Il Comune ricorda le piccole vittime della tragedia di Albenga

Milano, 16 luglio 2026 – Un momento di raccoglimento per ricordare i bambini tragicamente scomparsi nella tragedia di Albenga. Questa mattina, a 79 anni dal naufragio della motobarca Annamaria, l’assessore allo Spazio pubblico e all’Edilizia scolastica Marco Mazzei ha deposto un cuscino di fiori da parte dell’Amministrazione davanti al memoriale eretto in loro ricordo all’interno del Cimitero Maggiore.
La drammatica vicenda si consumò nel pomeriggio del 16 luglio 1947, quando la motonave, diretta all’isola Gallinara, urtò un palo di ferro e iniziò a imbarcare acqua, inabissandosi a poche decine di metri dalla costa. A bordo dell’Annamaria si trovavano 84 bambini di età compresa tra i 4 e gli 8 anni, in gran parte milanesi orfani di guerra e ospiti della colonia della solidarietà nazionale di Loano.
Meno della metà di loro riuscì a raggiungere la riva o fu tratta in salvo. Altre 48 persone, di cui 44 fanciulli, ebbero un destino diverso e persero la vita nel tragico incidente.
Le drammatiche immagini delle piccole salme scossero profondamente la coscienza di Milano e dell’intero Paese. Al fine di tributare il solenne omaggio della cittadinanza, le esequie delle piccole vittime si svolsero in Duomo, alla presenza dell’allora sindaco Antonio Greppi, del Consiglio comunale e di una folla commossa.

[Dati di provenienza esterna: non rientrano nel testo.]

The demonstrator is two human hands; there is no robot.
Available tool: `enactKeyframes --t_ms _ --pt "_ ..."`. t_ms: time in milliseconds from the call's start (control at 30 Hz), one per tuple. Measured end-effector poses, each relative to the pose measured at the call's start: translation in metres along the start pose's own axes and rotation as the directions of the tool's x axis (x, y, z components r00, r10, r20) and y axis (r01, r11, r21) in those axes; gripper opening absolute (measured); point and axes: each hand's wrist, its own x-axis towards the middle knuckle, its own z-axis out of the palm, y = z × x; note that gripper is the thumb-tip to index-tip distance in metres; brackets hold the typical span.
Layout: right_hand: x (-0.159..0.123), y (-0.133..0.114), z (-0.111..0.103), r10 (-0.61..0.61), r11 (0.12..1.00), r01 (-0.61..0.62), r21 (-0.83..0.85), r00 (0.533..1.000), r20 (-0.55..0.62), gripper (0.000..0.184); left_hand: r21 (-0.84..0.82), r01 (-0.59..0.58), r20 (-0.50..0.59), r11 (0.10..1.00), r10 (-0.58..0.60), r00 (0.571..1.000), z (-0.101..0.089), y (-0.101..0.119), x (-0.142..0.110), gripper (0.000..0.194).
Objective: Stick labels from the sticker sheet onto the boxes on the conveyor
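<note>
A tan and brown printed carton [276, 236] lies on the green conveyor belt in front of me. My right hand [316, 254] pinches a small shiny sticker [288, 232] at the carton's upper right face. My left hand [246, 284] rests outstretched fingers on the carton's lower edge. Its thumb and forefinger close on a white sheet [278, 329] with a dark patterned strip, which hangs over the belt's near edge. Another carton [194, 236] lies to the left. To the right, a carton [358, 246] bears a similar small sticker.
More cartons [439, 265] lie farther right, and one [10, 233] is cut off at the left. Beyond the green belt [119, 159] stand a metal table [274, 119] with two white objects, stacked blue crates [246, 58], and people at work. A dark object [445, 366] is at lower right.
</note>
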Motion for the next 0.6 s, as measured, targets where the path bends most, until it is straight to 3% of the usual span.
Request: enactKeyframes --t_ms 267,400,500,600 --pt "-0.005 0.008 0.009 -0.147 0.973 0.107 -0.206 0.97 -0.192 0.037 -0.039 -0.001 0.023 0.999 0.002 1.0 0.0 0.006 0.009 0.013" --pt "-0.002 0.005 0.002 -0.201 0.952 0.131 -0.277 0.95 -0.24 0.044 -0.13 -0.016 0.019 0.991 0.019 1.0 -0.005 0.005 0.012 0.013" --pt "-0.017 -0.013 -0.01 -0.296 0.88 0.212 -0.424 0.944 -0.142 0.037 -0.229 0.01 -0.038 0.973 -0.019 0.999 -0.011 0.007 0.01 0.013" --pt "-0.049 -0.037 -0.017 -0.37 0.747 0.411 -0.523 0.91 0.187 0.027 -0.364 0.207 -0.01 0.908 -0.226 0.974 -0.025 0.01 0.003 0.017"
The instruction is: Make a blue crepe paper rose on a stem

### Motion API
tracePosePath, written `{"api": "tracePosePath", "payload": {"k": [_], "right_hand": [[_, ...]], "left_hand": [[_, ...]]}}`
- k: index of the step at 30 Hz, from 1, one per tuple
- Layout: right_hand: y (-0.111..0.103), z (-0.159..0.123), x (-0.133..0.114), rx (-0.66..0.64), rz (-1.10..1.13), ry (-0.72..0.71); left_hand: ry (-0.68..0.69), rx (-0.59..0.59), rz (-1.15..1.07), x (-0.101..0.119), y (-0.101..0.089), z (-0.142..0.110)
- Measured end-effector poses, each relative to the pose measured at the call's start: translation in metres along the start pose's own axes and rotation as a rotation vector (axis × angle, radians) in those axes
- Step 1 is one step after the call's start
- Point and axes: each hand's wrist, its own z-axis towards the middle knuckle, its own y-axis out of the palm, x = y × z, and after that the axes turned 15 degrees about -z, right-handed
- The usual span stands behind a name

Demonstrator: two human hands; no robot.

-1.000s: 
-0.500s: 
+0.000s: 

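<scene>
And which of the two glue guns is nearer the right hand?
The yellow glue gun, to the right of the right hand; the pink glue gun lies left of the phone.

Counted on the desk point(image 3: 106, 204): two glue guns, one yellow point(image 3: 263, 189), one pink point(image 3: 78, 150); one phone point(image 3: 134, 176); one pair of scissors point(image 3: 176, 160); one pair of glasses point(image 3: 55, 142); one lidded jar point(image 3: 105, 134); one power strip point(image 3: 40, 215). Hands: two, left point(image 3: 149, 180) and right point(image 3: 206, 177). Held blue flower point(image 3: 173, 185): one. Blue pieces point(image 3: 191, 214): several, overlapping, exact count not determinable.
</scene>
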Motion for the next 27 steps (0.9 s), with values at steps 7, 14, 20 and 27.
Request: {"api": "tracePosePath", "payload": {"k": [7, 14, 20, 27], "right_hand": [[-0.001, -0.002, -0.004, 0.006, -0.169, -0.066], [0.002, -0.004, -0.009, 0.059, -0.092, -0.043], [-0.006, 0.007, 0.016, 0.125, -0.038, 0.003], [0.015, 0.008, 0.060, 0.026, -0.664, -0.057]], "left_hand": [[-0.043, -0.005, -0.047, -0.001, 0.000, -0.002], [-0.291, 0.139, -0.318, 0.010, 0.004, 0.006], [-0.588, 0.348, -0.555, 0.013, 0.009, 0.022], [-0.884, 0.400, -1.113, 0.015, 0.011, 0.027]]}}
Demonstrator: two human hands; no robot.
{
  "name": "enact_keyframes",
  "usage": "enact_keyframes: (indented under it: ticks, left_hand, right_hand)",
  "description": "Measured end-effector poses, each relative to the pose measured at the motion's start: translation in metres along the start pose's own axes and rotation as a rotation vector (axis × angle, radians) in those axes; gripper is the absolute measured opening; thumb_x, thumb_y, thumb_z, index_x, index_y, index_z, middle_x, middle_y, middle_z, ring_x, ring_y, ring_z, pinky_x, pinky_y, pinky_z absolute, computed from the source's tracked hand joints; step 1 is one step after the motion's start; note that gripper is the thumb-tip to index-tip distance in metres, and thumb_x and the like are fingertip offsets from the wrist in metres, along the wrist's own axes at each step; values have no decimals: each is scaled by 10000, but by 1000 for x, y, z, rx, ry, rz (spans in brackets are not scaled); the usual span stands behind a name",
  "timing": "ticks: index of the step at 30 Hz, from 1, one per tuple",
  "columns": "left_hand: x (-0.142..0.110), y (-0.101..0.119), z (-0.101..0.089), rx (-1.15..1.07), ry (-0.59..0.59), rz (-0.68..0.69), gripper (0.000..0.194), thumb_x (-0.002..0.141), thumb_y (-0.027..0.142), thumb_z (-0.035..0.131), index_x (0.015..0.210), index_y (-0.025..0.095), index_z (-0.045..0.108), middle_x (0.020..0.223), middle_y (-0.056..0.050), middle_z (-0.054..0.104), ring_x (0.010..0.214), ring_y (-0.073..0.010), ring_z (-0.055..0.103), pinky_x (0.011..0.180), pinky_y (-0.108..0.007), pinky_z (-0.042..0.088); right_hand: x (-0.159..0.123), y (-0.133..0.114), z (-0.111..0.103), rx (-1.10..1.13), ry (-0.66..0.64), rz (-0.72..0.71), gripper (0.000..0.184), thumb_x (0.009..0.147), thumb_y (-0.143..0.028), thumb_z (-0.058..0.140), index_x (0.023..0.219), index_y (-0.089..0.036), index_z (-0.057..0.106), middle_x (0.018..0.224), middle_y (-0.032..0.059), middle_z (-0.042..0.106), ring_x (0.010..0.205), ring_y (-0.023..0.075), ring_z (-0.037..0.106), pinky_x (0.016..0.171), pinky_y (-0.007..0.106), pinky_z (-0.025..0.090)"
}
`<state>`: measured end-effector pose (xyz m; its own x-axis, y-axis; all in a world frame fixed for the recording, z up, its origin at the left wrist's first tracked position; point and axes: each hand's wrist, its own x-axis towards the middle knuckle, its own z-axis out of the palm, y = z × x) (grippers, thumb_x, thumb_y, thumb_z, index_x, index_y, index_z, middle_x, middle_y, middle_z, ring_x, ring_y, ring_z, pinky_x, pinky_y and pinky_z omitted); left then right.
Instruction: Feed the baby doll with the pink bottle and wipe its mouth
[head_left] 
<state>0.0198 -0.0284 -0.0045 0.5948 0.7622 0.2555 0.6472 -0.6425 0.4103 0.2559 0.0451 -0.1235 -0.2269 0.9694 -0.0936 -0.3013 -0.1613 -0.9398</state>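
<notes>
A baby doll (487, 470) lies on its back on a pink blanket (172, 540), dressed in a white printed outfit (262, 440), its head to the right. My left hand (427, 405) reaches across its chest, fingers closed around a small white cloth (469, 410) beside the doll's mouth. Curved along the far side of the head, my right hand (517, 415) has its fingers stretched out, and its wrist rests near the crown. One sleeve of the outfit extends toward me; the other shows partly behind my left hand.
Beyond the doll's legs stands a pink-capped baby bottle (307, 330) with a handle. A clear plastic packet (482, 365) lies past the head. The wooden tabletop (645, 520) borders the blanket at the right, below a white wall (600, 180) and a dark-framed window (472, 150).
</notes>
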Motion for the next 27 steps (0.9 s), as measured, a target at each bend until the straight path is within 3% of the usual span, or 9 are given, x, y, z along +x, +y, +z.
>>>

“La memoria delle giovani vite spezzate ad Albenga è un dovere civile per la città di Milano e per chi la rappresenta – dichiara l’assessore Marco Mazzei –. Ricordare oggi, a 79 anni di distanza, questa immane tragedia significa rinnovare il nostro sentimento di vicinanza a chi fu colpito dalla tragedia in prima persona e tributare il nostro doveroso omaggio a chi si prodigò nei soccorsi. Custodire e trasmettere questa memoria storica è un impegno che ci investe collettivamente, consentendoci di rafforzare i valori di coesione e solidarietà su cui si fonda la nostra comunità”.